• _Problem details_: For the records below, please print exactly and only the lines from the one with "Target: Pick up" down to the one with "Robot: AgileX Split", both ends included, omitting the pictures.

Task material section start

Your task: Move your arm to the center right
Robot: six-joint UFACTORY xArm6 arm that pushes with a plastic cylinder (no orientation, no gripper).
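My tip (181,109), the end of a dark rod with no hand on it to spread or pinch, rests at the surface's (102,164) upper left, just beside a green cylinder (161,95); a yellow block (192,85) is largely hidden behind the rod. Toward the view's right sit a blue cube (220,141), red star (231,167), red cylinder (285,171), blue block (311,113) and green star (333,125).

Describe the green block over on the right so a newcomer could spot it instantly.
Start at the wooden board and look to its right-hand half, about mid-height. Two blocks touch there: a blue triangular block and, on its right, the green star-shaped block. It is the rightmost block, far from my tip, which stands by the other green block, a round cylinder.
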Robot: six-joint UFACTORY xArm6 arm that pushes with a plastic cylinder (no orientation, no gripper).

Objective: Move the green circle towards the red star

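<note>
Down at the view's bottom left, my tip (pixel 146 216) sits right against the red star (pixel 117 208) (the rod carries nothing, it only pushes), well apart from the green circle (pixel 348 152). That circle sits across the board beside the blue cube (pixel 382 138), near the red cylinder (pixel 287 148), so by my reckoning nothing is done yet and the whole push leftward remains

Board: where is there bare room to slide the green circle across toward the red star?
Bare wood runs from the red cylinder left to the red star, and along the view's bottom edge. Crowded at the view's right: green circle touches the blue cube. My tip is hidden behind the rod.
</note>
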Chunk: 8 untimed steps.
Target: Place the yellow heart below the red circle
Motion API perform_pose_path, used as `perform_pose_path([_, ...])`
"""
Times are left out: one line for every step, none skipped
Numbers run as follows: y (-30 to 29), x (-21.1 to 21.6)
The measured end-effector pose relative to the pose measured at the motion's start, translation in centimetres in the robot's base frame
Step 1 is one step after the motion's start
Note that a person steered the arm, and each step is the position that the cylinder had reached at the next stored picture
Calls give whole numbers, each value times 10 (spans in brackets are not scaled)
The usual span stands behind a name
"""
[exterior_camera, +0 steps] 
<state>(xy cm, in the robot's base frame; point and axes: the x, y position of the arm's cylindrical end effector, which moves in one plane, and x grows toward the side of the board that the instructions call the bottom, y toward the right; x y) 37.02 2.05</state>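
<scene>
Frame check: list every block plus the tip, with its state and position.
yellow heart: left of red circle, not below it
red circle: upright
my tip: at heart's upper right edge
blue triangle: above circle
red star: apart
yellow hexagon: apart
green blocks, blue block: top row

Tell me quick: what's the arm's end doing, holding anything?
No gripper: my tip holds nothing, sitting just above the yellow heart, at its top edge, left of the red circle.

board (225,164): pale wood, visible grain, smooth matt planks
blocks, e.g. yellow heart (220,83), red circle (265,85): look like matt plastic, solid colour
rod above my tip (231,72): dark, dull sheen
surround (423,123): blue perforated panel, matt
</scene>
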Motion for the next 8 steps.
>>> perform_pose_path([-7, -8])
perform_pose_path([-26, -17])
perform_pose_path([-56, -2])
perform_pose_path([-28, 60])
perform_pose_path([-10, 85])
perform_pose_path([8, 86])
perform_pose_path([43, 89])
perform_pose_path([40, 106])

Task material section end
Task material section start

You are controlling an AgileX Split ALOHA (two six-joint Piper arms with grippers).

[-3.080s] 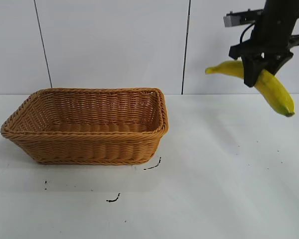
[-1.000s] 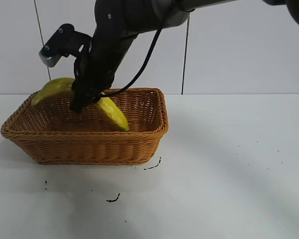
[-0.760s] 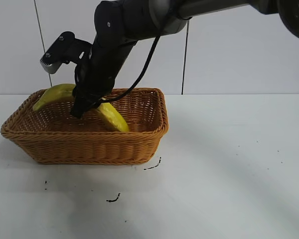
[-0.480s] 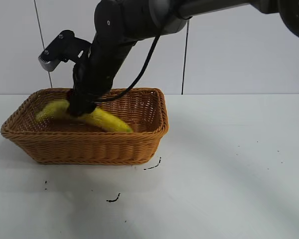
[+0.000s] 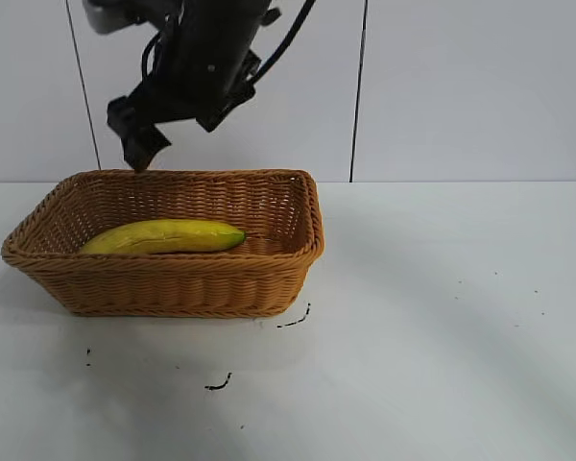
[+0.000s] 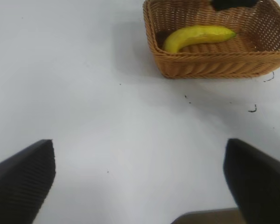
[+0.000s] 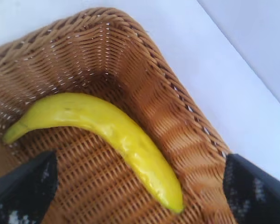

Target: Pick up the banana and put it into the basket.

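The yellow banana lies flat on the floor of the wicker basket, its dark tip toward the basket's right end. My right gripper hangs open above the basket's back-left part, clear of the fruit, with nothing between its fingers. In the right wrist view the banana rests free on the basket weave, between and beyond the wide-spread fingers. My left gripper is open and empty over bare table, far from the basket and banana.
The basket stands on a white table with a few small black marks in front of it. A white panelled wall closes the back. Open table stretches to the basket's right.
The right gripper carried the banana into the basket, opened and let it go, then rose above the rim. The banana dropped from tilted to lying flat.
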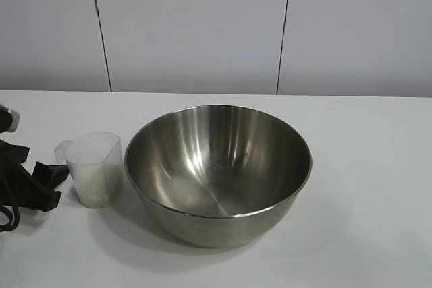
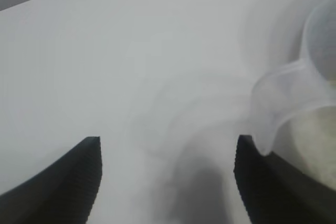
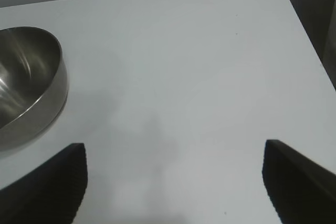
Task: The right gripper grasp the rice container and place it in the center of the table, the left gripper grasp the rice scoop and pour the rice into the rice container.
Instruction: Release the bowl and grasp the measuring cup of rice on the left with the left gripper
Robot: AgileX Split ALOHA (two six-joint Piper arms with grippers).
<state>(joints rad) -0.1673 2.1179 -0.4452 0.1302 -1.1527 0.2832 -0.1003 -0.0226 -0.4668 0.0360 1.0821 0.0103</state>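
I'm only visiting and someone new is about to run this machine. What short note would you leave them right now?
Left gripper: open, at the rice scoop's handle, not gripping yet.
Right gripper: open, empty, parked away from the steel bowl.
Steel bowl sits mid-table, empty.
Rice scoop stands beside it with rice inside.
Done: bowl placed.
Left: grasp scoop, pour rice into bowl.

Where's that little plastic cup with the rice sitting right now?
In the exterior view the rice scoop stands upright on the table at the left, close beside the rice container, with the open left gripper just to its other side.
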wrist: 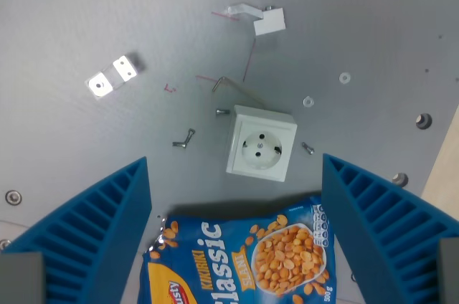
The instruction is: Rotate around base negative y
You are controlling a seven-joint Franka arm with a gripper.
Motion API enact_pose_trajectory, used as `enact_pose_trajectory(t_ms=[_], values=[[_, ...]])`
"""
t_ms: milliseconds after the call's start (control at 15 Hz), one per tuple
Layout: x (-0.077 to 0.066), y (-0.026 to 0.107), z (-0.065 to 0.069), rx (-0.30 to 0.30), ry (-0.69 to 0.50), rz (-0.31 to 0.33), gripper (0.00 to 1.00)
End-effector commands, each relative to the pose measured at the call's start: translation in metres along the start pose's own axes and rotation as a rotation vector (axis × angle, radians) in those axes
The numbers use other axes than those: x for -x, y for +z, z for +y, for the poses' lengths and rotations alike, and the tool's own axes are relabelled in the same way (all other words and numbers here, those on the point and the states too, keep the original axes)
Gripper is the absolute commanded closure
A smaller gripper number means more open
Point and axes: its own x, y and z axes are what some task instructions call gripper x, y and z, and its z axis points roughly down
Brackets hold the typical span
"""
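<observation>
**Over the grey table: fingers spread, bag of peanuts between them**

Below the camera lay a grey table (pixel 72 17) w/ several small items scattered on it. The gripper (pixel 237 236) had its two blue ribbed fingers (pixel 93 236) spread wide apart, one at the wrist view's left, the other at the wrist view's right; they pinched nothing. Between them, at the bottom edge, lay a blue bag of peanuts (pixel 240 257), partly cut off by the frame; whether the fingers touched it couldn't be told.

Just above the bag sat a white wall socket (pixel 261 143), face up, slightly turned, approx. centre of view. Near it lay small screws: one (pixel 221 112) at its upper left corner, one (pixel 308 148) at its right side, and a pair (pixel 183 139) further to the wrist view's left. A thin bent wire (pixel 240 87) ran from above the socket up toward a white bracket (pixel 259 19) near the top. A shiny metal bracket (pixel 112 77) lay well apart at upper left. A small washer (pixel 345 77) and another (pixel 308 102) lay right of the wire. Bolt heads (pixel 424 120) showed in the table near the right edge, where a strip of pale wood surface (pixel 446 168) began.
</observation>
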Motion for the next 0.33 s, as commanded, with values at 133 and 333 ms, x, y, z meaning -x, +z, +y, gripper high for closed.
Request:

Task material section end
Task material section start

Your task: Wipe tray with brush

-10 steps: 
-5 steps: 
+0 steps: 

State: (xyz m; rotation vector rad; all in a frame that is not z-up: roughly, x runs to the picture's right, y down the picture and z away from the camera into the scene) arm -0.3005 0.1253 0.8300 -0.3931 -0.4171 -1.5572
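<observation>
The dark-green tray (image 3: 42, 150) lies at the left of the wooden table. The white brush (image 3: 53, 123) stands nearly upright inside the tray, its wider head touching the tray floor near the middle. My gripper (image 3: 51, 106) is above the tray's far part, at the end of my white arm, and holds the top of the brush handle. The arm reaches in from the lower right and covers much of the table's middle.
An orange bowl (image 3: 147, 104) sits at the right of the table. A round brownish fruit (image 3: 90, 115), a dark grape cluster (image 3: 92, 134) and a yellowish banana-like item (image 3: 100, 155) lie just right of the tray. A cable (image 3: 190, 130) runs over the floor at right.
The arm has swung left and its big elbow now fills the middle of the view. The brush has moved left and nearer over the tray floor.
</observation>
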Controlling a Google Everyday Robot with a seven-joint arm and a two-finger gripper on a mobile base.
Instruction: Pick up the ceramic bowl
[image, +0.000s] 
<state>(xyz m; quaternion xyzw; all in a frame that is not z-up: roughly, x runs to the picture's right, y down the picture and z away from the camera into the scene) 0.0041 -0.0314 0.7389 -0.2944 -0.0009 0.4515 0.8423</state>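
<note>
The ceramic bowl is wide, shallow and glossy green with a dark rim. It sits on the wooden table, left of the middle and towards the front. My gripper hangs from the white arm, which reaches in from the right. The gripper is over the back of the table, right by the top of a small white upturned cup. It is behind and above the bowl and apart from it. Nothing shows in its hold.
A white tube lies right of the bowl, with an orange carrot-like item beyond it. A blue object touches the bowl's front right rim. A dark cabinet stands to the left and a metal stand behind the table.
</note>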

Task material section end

• _Expected output_:
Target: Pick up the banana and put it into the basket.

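The yellow banana lies flat on the floor of the wicker basket, its dark tip toward the basket's right end. My right gripper hangs open above the basket's back-left part, clear of the fruit, with nothing between its fingers. In the right wrist view the banana rests free on the basket weave, between and beyond the wide-spread fingers. My left gripper is open and empty over bare table, far from the basket and banana.
The basket stands on a white table with a few small black marks in front of it. A white panelled wall closes the back. Open table stretches to the basket's right.
The right gripper carried the banana into the basket, opened and let it go, then rose above the rim. The banana dropped from tilted to lying flat.
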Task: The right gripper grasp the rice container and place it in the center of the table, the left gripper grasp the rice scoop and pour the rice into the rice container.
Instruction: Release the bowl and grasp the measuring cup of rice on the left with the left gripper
Robot: AgileX Split ALOHA (two six-joint Piper arms with grippers).

The requested output has been given in full.